Exporting the American Prison is not only a book about the prison-industrial complex and the exportation of the US model to Colombia. De Dardel forces readers to reflect on the underlying interests hidden behind every carceral complex, which for the most part are inhabited by vulnerable populations, since tax evasion or even the environmental damage caused by the wealthy very rarely put those responsible behind bars.
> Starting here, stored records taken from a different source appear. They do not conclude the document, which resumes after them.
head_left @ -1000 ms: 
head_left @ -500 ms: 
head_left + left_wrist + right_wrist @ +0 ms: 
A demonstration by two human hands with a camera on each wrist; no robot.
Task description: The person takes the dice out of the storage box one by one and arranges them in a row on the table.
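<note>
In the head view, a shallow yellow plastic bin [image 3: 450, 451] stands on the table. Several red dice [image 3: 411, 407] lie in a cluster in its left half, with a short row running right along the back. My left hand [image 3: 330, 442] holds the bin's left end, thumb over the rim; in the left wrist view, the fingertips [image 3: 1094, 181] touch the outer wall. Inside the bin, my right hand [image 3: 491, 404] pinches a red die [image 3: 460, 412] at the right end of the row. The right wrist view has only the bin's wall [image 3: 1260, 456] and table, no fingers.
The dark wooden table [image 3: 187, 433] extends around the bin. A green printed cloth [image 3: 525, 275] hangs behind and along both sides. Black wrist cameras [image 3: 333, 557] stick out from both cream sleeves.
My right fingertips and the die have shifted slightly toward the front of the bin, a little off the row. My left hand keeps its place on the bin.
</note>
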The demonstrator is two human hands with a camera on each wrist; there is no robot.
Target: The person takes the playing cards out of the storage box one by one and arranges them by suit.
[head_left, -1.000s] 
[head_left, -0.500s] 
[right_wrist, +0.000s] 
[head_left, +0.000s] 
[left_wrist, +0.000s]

De Dardel’s ethnography unveils the brutalizing capitalist-driven logic of the new carceral practices and illustrates how the latter inevitably fails to supplant the more human patterns characterizing the ‘old’ criolla prison. Eventually, even the most skeptical reader will come to question the US model as an example of an efficient measure in fighting crime.
Attilio Bernasconi, University of Lausanne.
Reviewed in this essay:
De Dardel, Julie. Exporter la prison américaine. Le système carceral colombien à l’ère du tournant punitif. Neuchâtel : Éditions Alphil. Presses universitaires suisses. 264 pages, $37.00.